Tuesday, July 15, 2008

Clouds and Clocks 4

An interesting debate on SaaS and Control

Gianpaolo starts out by suggesting a simple trade-off between user control and the economics of scale. With SaaS, the user forgoes some control, in order to benefit from (some share of) the economics of scale achieved by the service provider. Gianpaolo divides control into two aspects: Control of Features and Control of SLA.

Charlie thinks it comes down to a perspective of what is "control". He suggests a different notion of control, whereby a contract with a service provider would give you more legal control than doing the work in-house.

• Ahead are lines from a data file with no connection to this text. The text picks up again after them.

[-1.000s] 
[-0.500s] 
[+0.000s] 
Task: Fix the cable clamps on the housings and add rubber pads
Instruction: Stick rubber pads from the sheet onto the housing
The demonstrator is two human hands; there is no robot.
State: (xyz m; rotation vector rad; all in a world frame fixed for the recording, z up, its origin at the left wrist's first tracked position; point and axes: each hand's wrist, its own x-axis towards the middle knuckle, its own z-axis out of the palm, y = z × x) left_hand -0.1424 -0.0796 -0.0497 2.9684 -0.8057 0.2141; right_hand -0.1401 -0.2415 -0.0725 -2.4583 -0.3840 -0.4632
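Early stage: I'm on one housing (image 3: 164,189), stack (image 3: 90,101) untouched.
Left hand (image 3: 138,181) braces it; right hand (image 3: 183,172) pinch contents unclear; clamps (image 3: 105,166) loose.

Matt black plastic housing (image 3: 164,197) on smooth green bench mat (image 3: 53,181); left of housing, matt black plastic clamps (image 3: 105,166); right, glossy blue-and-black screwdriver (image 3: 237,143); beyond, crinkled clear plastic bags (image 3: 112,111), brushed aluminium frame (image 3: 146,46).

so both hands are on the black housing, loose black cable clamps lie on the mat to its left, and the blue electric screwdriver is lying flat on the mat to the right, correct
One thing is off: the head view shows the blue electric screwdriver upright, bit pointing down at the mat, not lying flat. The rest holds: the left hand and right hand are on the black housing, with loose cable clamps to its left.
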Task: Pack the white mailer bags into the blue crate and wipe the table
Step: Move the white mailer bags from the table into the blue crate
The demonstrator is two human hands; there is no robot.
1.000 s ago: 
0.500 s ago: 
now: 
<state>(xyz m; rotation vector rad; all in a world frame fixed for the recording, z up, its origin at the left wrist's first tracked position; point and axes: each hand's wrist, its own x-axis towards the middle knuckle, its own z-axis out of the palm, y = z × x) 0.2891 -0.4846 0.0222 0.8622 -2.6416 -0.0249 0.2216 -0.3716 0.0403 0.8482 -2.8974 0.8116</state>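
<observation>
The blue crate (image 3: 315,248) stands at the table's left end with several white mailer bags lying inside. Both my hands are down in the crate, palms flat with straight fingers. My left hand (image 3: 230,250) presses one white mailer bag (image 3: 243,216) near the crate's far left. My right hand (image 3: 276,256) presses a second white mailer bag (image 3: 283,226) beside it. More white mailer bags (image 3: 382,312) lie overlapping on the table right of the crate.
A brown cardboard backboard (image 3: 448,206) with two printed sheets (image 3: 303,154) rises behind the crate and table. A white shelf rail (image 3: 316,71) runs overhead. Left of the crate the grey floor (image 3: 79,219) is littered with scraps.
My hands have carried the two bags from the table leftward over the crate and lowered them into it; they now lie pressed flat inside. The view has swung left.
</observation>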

But as far as I can see, both of them are talking about Command (setting the target conditions) rather than Control (regulating the system to satisfy the target conditions). See Alberts and Hayes, Understanding Command and Control (pdf).

Gianpaolo associates the Control of Features with who builds the service (Implementation) and the Control of SLA with who runs the service (Deployment). (This is a bit of a simplification; I shall ignore that for the moment.) But in Service-Oriented Architecture, there is a third and perhaps the most important role: who specifies the service. It is possible for the user (or a community of users, or an independent regulatory body) to provide the specification, and for the provider merely to deliver an acceptable implementation and deployment. Returning to the distinction between Command and Control, we may associate the Command of both Features and SLA with who specifies the service.

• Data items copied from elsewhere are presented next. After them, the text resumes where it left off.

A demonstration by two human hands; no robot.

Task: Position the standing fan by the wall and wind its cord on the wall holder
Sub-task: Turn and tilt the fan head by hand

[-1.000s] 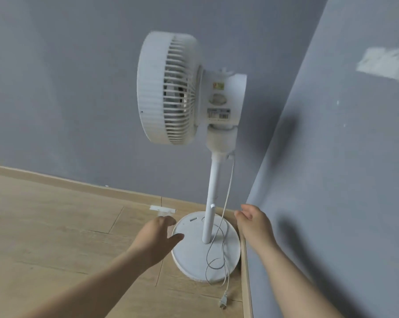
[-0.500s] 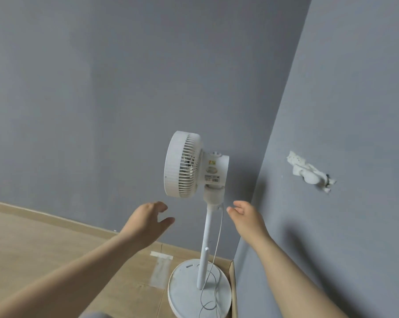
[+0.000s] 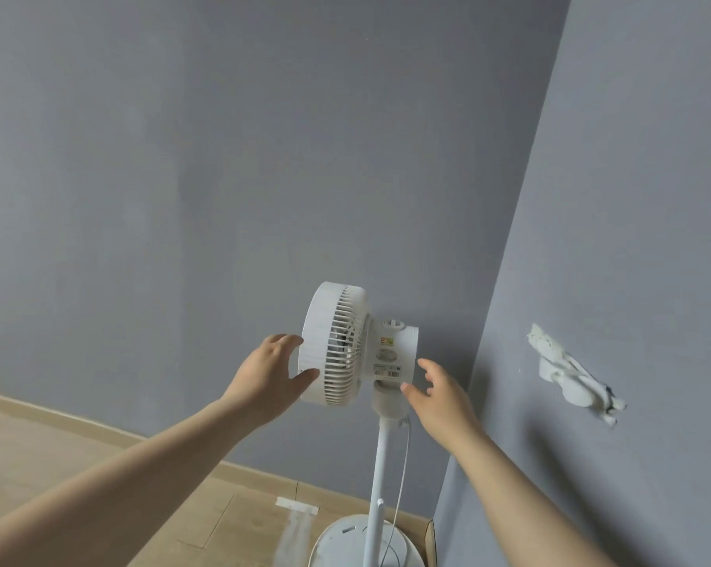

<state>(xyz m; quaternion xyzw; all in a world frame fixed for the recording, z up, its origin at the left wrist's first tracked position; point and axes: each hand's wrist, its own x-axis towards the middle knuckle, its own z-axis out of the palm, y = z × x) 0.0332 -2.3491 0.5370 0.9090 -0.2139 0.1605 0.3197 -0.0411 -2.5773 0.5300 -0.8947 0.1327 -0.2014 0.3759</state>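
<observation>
A white standing fan (image 3: 337,345) stands upright in the corner of two grey walls, its head facing left. Its round base (image 3: 341,544) sits on the wooden floor at the bottom edge. A thin white cord (image 3: 403,476) hangs down beside the pole (image 3: 380,464). My left hand (image 3: 270,376) reaches the fan head's left rim, fingers spread, thumb at the rim. My right hand (image 3: 437,396) hovers with spread fingers by the motor housing and neck, touching or nearly so. The white wall holder (image 3: 570,380) is fixed on the right wall, with no cord on it.
A strip of white tape (image 3: 296,507) lies on the floor left of the base. A beige skirting board (image 3: 100,427) runs along the back wall. The right wall (image 3: 632,198) stands close beside the fan.
Both hands have risen from the fan's base to its head. The view has tilted up, so the base sits at the bottom edge and the wall holder shows.
</observation>
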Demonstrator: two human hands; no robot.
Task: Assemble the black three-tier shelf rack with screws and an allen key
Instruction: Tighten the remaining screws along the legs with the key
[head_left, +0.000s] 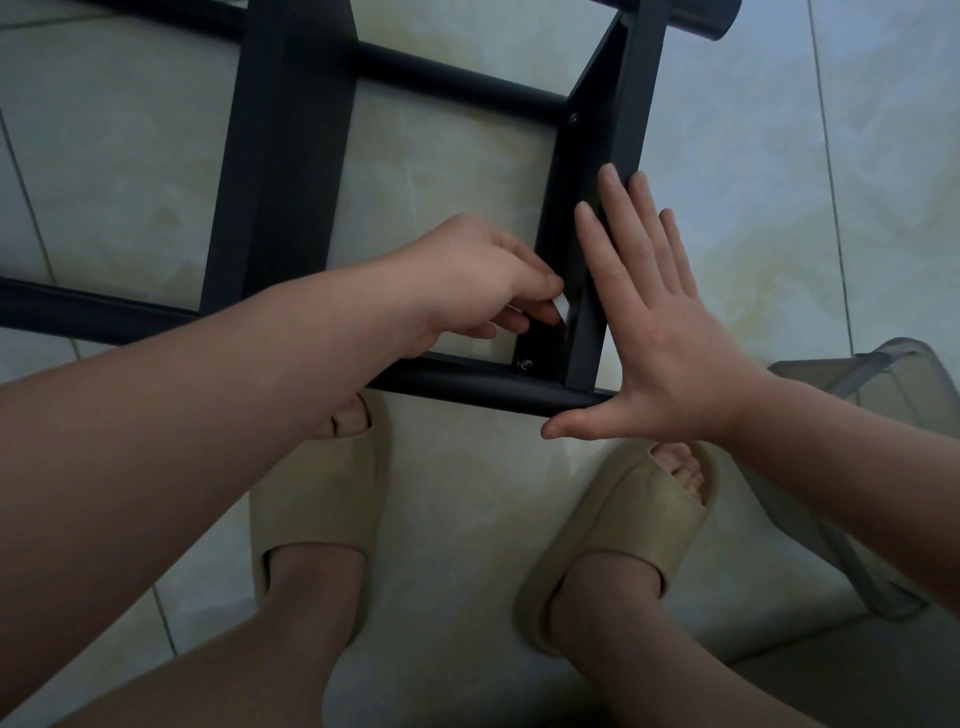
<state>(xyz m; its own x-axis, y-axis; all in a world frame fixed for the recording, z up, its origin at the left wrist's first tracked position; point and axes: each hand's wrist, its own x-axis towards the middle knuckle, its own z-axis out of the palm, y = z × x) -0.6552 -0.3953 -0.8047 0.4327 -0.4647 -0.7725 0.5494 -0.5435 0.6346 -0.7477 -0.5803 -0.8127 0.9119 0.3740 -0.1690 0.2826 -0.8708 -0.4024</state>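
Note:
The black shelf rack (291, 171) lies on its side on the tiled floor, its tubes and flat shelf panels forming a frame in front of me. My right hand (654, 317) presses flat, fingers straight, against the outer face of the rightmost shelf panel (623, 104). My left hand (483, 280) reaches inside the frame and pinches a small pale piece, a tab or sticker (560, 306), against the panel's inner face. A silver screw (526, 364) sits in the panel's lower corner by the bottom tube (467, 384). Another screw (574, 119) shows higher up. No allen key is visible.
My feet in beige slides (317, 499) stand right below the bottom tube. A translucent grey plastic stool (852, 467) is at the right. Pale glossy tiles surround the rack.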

But what kind of service are we talking about here? The economics of scale are most obviously associated with simple one-size-fits-all services that are symmetric and replicable - what Philip Boxer calls r-type services. In most cases such services are unilaterally specified by the service provider, offer little if any contextual variety to the service user, and control tends to focus on quality control and cost control.

With more complex types of service, the service user typically demands a much greater fit to a specific use-context, and the question of control expands to include requisite variety and the economics of governance. But does this mean that the economics of scale go out of the window? The challenge for very large and complex service-based systems is to combine the economics of scale AND scope AND governance.